At first, they tried to restrain her, but she was hell-bent on trying to kill them, so with no choice, they began to stab her in her chest and her stomach … but she acted like she couldn’t feel it. Only then did I notice the flesh of her right arm hanging off, and I saw the mechanics underneath it. I screamed at my cousins that she was augmented. It was hard to tell an augmented person from a human, and we had never had any reason to fear them … until that day.

Zee and I were wrapped in each other’s embrace, and we roared when arms came around us. We struggled and fought against the hold until we heard the voice of the owner. It was my father. I was so relieved he wasn’t amongst the bodies that I was almost sick again. Through our sobbing, we had rapidly told him what happened. How we heard the screams, how we found the camp, how an aug had killed everyone, including Uncle Joe and Sammy. Without needing more information, my father cocked his aged gun and aided Jarek and Tala in killing the crazed woman.

Augs were a hell of a lot stronger than us humans, but they could die.

I thought it was the end of it, that the nightmare was over, but it had only just started.
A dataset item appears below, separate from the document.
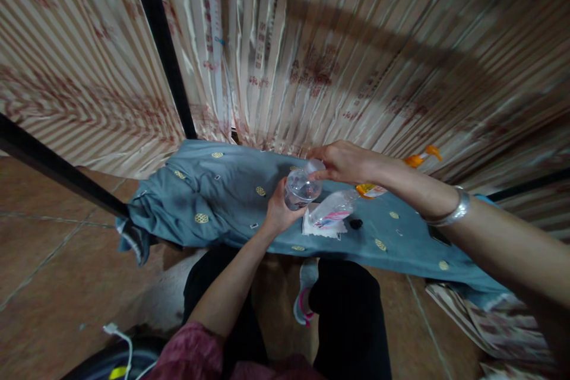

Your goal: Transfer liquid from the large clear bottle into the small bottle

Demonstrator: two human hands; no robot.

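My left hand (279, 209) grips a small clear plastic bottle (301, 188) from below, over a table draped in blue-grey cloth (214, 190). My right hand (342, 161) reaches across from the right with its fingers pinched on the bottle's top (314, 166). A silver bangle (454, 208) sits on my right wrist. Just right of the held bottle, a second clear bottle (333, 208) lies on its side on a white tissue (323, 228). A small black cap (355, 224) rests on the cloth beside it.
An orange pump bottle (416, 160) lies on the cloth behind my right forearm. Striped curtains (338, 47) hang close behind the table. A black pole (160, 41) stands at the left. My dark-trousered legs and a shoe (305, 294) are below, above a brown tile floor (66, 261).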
All the commotion had attracted two more people to the clearing, and I knew they were augs straight away. It wasn’t only how they looked on the outside, but the dead look in their eyes gave them away too. My cousins and father fought them off, but Jarek and Tala were gravely injured during the fight, and though I tried my best to stop the bleeding, they were beyond help. Tala had winked at me before he took his last breath, and Jarek told me to take care of Zee and my father. I promised him I would. Both Zee and I were like robots following their deaths; we heeded my father’s orders without speaking, and we were numb whilst doing so.
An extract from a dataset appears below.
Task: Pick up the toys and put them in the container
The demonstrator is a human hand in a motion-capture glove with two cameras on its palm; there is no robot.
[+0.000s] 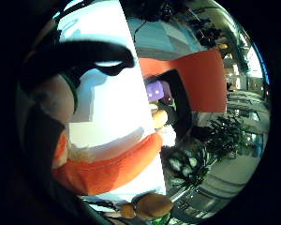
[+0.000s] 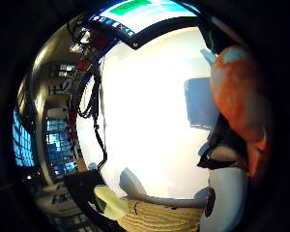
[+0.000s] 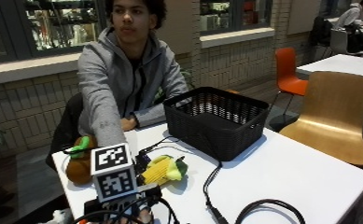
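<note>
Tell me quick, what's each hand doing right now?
Right hand: grips the orange and white plush toy.
Left hand: bare, rests on the table, holding nothing.

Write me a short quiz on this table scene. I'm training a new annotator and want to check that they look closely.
1. True or false: the black basket stands on the white table.
2. Multiple choice: of the corn toy and the orange toy, which lies closer to the basket? A) the corn toy B) the orange toy C) both lie inside it
3. Fill in: the leaves at the corn toy's end are coloured ____.

Key: 1 true; 2 A; 3 green.
</note>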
My father managed to find a working handheld radio on a dead body of a patrolling member of the camp, and together, we held our breaths and listened to a broadcast from the watchmen who informed us that augmented humans were to be shot and killed on sight by civilians and military personnel alike. The collective chip embedded in every augmented human’s brain—a chip required to deliver frequent updates to an augmented person’s upgrades—had been targeted by a terrorist group. The code for every augmented human had somehow been rewritten, and it had turned the augmented humans into a mindless, savage army.